Available data »
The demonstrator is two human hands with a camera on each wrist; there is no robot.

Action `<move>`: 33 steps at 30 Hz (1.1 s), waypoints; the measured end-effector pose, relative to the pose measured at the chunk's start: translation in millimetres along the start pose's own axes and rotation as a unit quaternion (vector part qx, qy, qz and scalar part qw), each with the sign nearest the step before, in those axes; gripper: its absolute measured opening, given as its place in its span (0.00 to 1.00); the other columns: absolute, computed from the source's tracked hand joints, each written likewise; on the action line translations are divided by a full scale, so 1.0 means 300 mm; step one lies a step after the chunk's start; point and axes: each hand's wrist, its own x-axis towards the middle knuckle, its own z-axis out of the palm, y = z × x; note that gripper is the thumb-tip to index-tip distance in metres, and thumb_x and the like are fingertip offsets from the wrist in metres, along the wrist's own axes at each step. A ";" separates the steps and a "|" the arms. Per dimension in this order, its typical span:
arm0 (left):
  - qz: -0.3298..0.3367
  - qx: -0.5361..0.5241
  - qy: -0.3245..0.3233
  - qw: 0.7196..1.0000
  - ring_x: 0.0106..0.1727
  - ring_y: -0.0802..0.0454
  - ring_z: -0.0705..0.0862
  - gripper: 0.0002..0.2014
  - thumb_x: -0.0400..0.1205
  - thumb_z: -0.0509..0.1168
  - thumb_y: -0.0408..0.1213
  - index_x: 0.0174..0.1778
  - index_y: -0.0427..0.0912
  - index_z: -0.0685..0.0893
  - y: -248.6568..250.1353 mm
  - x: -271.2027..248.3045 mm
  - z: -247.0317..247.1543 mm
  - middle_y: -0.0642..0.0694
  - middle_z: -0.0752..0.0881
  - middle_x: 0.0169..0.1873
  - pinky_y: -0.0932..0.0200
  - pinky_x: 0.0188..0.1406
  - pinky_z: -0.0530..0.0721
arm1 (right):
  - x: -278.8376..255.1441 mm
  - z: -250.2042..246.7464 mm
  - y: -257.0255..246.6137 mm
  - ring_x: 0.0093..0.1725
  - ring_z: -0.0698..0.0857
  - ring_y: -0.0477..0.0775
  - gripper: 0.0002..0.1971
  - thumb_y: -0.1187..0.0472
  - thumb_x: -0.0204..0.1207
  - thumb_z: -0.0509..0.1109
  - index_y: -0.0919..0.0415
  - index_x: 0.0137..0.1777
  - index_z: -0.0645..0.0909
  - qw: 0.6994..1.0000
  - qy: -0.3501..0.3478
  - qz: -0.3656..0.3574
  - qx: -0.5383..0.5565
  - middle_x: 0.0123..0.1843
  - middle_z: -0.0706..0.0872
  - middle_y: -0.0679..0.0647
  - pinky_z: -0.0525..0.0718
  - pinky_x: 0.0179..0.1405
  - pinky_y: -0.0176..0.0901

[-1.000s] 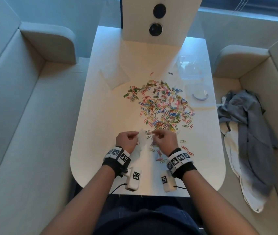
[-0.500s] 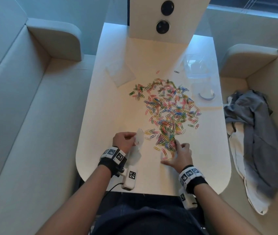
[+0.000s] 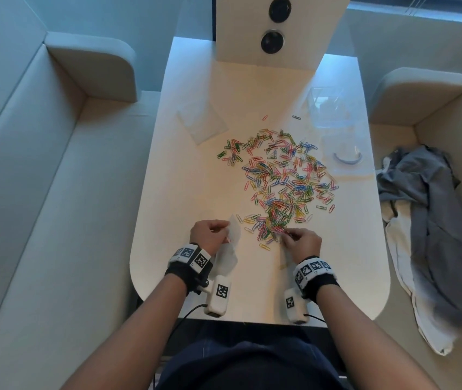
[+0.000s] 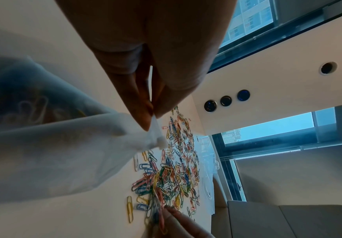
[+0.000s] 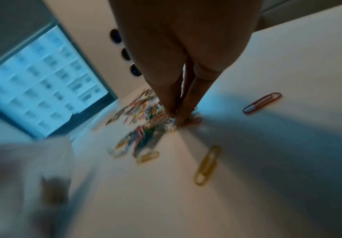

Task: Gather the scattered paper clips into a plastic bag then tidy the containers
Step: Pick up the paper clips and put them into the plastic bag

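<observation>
My left hand (image 3: 210,235) pinches the plastic bag (image 3: 228,250); my right hand (image 3: 303,243) pinches paper clips (image 3: 277,229) on the table (image 3: 184,198).

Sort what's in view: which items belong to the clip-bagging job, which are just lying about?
Job:
- paper clips, scattered on the table
- plastic bag, pinched by the left hand
- right hand, pinching clips at the pile's near edge
- clear containers

Lying about:
- grey and white clothes on the bench
- spare flat bag
</observation>
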 end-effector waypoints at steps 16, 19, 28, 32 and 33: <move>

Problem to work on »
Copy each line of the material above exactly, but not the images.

Response below »
The demonstrator is two human hands with a camera on each wrist; there is no robot.

Action `<move>`: 33 steps at 30 Hz (1.1 s), waypoints; the measured end-effector pose, relative to the pose measured at the chunk's start: translation in millimetres along the start pose's own axes and rotation as a unit quaternion (vector part qx, qy, qz and scalar part qw), each with the sign nearest the step before, in those axes; gripper: its absolute measured opening, given as its place in its span (0.00 to 1.00); the other columns: absolute, computed from the source's tracked hand joints, each written likewise; on the action line translations are divided by a full scale, so 1.0 means 300 mm; step one lies a step after the chunk's start; point and axes: each hand's wrist, its own x-axis towards the middle knuckle, its own z-axis out of the palm, y = z × x; note that gripper is the thumb-tip to index-tip distance in metres, and thumb_x and the like are fingertip offsets from the wrist in metres, along the wrist's own axes at each step. A ";" separates the steps and a "|" the arms. Per dimension in this order, its typical span:
arm0 (left):
  - qz: -0.3298..0.3367
  - qx: -0.5361..0.5241
  - qy: -0.3245..0.3233
  - qw: 0.7196..1.0000
  - ring_x: 0.0106..0.1727
  - ring_y: -0.0802..0.0454
  - ring_z: -0.0705..0.0862
  - gripper: 0.0002..0.2014
  - thumb_x: -0.0400..0.1205
  - thumb_z: -0.0509..0.1168
  - thumb_y: -0.0408..0.1213
  - index_x: 0.0174..0.1778
  - index_y: -0.0427..0.0912
  - index_z: -0.0685..0.0893
  - y: -248.6568..250.1353 mm
  - x: -271.2027..248.3045 mm
  - z: -247.0317..247.1543 mm
  - middle_y: -0.0642..0.0694
  - middle_z: -0.0752..0.0881
  - middle_x: 0.0169..0.1873
  - pinky_y: -0.0932..0.0200
  - pinky_x: 0.0188..0.1406
  - pinky_z: -0.0530..0.0721
arm1 (right):
  - x: -278.8376..255.1441 mm
  - z: -250.2042..246.7464 mm
  - y: -257.0255..246.6137 mm
  - ring_x: 0.0093..0.1725
  - ring_z: -0.0698..0.0857
  - ring_y: -0.0477..0.0775
  - gripper: 0.0002..0.1971
  - thumb_y: -0.1187..0.0472
  - thumb_x: -0.0204..0.1207
  - thumb_z: -0.0509..0.1109
  - index_y: -0.0919..0.0415
  - index_x: 0.0137..0.1777
  - index_z: -0.0645..0.0909
  - qw: 0.6994..1.0000
  - qy: -0.3501..0.3478
  - qz: -0.3656..0.3574
  - qx: -0.5383..0.5565
  - middle_x: 0.0123..0.1843
  - middle_z: -0.0706..0.0872
  - middle_y: -0.0679..0.0647
  - pinky_z: -0.0525..0.0718
  - pinky_x: 0.0179..0.1405
  - pinky_y: -0.0176..0.0901

[-1.000s] 
[-0.500s] 
[+0.000s] 
[+0.000s] 
[+0.000s] 

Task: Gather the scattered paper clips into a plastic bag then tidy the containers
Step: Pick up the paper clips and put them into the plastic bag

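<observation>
My left hand (image 3: 210,235) pinches the plastic bag (image 3: 228,250); my right hand (image 3: 303,243) pinches paper clips (image 3: 277,229) on the table (image 3: 184,198).

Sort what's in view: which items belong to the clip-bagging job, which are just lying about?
Job:
- paper clips, scattered on the table
- plastic bag, pinched by the left hand
- right hand, pinching clips at the pile's near edge
- clear containers

Lying about:
- grey and white clothes on the bench
- spare flat bag
</observation>
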 end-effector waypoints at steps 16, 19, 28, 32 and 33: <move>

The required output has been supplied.